Since I already believed the Middleborough casino was dead, I suppose it would be silly of me to argue that it somehow got deader today. But it did.
The Enterprise of Brockton and The Standard-Times of New Bedford report that the Pokanoket Wampanoag tribe, based in Rhode Island, has sent letters of protest to Gov. Deval Patrick and the federal Bureau of Indian Affairs contending that the proposed Middleborough pleasure palace — which would be operated by the Mashpee Wampanoags — encroaches on their own tribal lands.
The Pokanoket are seeking federal status as a tribe, which the Mashpee won earlier this year. If the Pokanoket succeed, I think we can assume that the lawsuits will start flying.

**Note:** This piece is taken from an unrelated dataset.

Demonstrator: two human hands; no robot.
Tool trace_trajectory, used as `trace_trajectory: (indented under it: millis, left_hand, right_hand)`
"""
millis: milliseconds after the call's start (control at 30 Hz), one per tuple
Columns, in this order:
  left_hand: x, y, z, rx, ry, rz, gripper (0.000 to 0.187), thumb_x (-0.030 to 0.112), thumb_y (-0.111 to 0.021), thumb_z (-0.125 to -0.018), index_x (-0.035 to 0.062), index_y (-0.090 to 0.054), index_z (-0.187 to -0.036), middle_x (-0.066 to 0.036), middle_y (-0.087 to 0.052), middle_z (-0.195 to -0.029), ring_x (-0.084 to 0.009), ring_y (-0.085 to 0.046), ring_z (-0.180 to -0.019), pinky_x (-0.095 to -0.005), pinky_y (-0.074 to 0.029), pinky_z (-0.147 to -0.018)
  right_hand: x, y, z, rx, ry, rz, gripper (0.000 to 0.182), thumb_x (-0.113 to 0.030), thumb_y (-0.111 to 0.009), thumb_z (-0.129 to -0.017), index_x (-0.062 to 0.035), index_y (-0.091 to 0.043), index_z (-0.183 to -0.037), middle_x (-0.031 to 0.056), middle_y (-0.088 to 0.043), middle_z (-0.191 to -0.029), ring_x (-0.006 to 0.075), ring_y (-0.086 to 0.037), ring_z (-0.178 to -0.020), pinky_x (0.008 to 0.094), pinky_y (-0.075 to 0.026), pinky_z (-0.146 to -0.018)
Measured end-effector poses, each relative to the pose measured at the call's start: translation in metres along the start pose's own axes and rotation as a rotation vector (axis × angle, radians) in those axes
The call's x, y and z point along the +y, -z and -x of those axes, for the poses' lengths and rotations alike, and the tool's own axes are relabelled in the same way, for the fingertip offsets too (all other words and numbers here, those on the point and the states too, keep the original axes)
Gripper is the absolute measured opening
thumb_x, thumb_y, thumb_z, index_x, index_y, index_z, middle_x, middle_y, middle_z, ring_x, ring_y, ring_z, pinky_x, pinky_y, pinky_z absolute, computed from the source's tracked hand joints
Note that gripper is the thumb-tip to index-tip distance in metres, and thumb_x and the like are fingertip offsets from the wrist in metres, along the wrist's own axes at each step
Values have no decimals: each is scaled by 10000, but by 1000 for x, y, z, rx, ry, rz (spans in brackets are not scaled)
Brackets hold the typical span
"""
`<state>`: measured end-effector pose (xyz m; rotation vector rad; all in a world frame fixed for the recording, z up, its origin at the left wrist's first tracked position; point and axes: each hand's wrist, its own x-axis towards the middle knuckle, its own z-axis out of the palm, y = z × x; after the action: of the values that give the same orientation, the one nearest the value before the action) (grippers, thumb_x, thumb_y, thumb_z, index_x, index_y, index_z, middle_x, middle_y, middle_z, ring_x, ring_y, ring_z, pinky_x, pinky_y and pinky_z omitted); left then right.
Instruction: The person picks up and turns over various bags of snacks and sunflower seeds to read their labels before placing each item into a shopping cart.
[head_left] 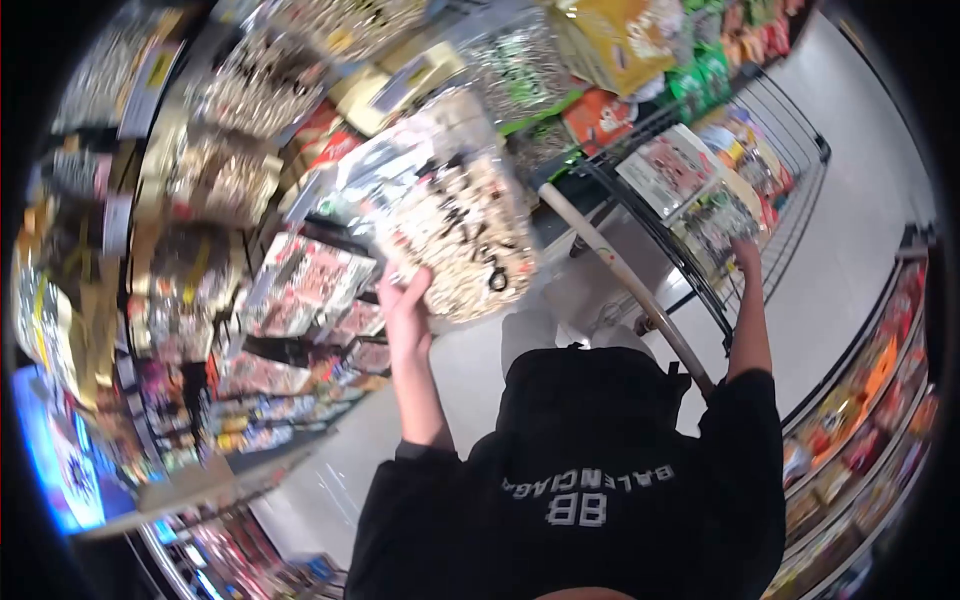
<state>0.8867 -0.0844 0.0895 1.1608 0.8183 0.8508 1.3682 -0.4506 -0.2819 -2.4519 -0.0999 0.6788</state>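
Observation:
My left hand (pixel 405 300) grips the lower edge of a clear plastic bag (pixel 455 235) of pale dried pieces with dark bits. The bag is tilted in front of the shelf, and the thumb lies on its near face. Over on the right, my right hand (pixel 747 256) is inside the wire shopping cart (pixel 700 300), closed at the edge of a clear package (pixel 722 222) with dark greenish contents. Its fingertips are partly hidden. A white and red package (pixel 668 168) lies beside that one in the cart.
Shelves to the left and ahead hold many bagged dried goods (pixel 210 175) and red-and-white packs (pixel 305 280). The cart's handle (pixel 620 270) slants just ahead of my body. Another stocked shelf (pixel 860 420) runs along the right. A lit screen (pixel 60 450) glows at far left.

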Motion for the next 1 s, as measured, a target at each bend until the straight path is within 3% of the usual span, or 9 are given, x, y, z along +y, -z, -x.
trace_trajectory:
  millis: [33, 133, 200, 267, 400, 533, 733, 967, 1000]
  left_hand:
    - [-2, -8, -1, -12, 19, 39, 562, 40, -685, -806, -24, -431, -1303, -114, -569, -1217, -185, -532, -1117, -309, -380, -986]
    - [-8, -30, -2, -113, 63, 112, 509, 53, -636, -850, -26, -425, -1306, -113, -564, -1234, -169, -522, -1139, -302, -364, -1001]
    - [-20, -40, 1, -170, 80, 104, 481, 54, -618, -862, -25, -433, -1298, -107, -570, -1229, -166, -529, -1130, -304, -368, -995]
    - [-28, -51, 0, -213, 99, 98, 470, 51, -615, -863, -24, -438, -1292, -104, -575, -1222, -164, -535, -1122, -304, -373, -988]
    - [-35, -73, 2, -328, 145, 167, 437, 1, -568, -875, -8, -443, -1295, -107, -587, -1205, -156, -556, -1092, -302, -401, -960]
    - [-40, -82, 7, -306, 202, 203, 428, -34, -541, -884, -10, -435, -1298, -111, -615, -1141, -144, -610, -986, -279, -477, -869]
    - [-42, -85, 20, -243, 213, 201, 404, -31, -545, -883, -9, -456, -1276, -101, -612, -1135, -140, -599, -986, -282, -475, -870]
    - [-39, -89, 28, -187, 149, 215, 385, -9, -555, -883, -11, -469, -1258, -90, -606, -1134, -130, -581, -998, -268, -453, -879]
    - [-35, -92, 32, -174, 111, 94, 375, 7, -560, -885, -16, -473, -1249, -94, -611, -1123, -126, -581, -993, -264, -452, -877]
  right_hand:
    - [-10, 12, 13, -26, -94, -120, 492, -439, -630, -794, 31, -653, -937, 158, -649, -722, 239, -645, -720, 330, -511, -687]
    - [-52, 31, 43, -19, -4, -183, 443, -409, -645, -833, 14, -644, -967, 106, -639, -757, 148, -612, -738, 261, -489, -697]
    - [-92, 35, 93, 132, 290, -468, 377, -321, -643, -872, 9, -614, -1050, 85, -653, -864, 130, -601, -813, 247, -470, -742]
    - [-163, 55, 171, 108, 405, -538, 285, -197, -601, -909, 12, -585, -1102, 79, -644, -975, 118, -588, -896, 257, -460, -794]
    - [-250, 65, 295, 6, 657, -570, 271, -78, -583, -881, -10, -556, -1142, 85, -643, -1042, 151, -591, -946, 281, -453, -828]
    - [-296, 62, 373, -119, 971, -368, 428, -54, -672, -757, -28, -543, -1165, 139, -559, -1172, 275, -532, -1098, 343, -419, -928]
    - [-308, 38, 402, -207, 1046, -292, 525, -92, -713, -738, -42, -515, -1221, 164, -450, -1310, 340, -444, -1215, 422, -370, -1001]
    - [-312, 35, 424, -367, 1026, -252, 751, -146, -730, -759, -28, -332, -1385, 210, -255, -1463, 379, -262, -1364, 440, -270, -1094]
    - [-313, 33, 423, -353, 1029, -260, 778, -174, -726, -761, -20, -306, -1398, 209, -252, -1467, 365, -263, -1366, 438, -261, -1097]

Kyle Alspach writes in The Enterprise:
Clyde Barrow of UMass-Dartmouth said the Bureau of Indian Affairs will definitely take the claims into consideration.
At the very least, this will add extra time to the approval process, he said.

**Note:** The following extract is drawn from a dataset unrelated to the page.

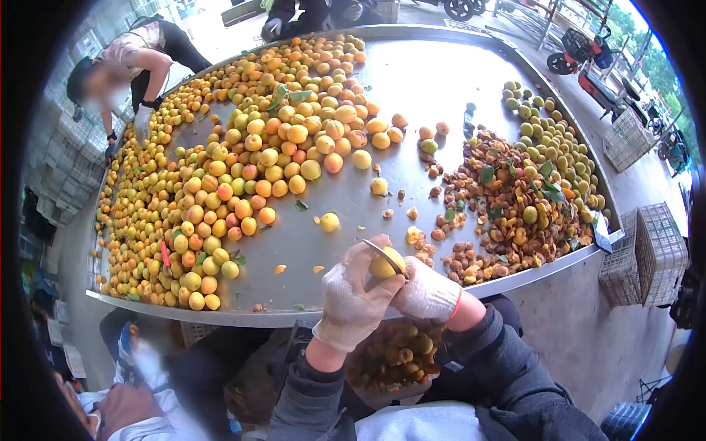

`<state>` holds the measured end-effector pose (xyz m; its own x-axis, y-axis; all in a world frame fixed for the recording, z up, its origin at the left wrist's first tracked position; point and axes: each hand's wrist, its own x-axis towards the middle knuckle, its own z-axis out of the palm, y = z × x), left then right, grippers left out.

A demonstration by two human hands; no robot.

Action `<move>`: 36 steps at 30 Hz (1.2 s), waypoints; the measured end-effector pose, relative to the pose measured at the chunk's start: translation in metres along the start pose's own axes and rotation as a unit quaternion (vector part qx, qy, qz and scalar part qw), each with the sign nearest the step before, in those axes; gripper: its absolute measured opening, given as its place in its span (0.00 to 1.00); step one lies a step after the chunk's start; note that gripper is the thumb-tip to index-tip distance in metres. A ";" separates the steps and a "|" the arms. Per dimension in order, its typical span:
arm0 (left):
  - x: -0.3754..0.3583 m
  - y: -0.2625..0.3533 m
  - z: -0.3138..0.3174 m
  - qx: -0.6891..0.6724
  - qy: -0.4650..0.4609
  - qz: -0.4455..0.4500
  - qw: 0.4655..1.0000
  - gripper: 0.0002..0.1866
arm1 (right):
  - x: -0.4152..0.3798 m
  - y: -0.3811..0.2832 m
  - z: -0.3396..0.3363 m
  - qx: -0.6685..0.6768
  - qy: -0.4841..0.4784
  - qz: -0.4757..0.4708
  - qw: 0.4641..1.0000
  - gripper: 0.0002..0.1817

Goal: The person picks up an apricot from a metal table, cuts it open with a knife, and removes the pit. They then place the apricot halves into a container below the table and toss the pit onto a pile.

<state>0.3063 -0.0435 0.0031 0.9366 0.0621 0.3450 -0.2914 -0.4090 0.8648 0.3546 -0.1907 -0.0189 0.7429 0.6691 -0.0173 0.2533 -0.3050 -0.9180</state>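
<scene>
Both my hands wear white knit gloves and meet over the near edge of the metal table. My left hand (pixel 351 300) is closed around a yellow apricot (pixel 384 264). My right hand (pixel 429 291) is closed at the near end of a thin knife (pixel 377 249), whose blade lies across the apricot; the handle is hidden in the glove. Below my hands, in front of my lap, a container holds apricot halves (pixel 401 351). A single apricot (pixel 329 222) and small orange scraps lie on the table just beyond.
A big heap of apricots (pixel 279 140) covers the table's left side. To the right lie brown pits and scraps (pixel 507 198) beside greener apricots (pixel 551 132). Plastic crates (pixel 643 253) stand at right. One person (pixel 140 59) reaches in at far left; another (pixel 132 397) sits at lower left.
</scene>
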 end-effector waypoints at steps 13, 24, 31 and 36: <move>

“The BIA will have to determine whether or not [the claims] are accurate,” said Barrow, who studies casinos through his Center for Policy Analysis.

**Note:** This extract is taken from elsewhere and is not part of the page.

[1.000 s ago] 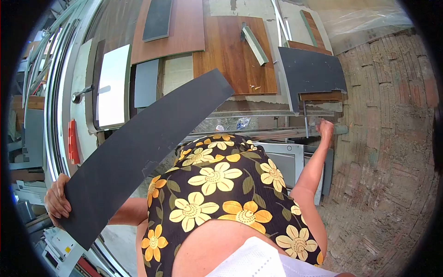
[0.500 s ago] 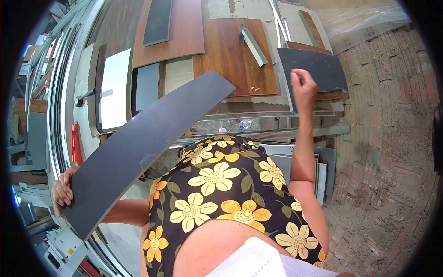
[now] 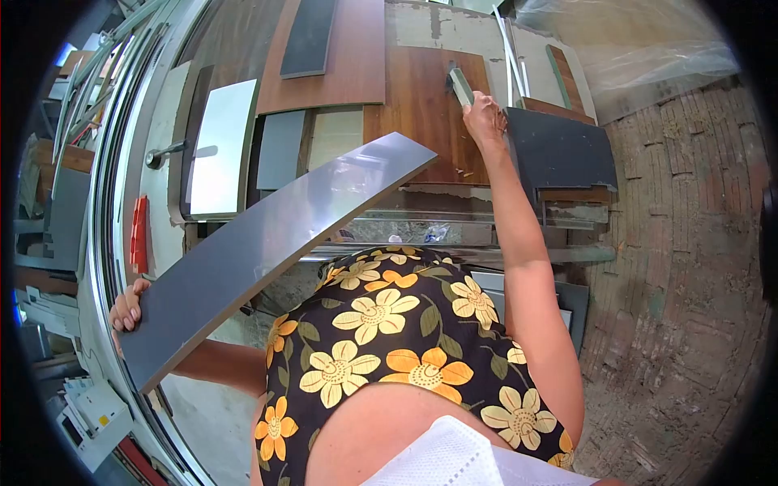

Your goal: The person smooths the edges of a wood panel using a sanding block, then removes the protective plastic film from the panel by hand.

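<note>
My left hand grips the lower left end of a long dark grey board. The board slants up to the right in front of my body, and light shines off its upper half. My right hand reaches forward with its fingers closed around the near end of a narrow pale green bar. A dark patch shows beside the bar's far end; its exact kind I cannot make out. Under it lies a brown wood-grain board with small pale scraps on it.
A dark panel lies right of my right hand. A reddish-brown board, a white panel and a grey panel lie on the left. Metal rails cross near my waist. A red object sits at left.
My right hand has moved forward and left from above the dark panel and closed on the pale green bar. The long board has shifted slightly right and tilted, catching more light.
</note>
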Motion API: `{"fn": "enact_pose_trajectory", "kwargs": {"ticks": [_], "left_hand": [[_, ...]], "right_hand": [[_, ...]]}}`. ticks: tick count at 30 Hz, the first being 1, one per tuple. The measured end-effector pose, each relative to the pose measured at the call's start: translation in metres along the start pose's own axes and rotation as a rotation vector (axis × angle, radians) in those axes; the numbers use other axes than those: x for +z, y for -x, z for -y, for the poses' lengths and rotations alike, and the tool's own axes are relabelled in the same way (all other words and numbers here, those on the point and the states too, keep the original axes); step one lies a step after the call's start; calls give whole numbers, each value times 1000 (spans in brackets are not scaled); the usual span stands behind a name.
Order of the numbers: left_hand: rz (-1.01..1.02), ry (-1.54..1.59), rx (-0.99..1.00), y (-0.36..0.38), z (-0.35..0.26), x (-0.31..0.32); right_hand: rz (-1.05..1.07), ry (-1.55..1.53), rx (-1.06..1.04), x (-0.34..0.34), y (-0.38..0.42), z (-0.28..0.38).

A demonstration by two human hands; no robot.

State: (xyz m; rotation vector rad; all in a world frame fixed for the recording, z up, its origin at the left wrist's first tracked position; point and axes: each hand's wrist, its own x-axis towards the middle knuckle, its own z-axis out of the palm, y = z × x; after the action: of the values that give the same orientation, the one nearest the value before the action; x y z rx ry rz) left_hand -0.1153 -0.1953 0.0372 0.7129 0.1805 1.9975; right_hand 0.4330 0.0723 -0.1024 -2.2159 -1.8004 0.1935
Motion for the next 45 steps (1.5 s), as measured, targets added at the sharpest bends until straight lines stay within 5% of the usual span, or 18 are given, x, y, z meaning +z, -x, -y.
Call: {"fn": "enact_pose_trajectory", "kwargs": {"ticks": [10, 19, 28, 45], "left_hand": [[15, -22, 25, -1, 22, 0], [-425, -89, 182, -16, 58, 43], [-487, -205, 140, -9, 62, 48], [-598, -180, 105, 2, 57, 48]], "right_hand": [[-2, -1060, -217, -63, 76, 32], [166, -1000, -542, -88, 176, 84], [151, -898, -938, -69, 190, 120], [119, -914, -686, -40, 179, 111]]}}
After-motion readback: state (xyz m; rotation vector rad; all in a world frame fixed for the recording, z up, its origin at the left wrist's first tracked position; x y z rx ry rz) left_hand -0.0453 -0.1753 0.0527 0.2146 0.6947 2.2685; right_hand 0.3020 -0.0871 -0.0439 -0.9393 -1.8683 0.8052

So what about it? Do the Pokanoket and Mashpee lands overlap? Here is David Kibbe, writing in The Standard-Times:
Last year, legislation was filed in the Rhode Island General Assembly supporting their [the Pokanokets’] recognition. The bill said the tribal community “has existed in the vicinity of their ancestral lands in North-Central and Eastern Rhode Island and Southeastern Massachusetts since prior to the first European contact…. The Pokanoket Tribe of the Wampanoag Nation entered into treaties and warred with the colonial governments, in particular the Great New England War of 1675-1676 aka the King Philips War.”
Middleborough, in case you didn’t know, was a major battleground in King Philip’s War.
My standard disclosure: I’ll be making an unpaid speaking appearance at a fundraiser this fall for Casinofacts.org, an anti-casino group based in Middleborough.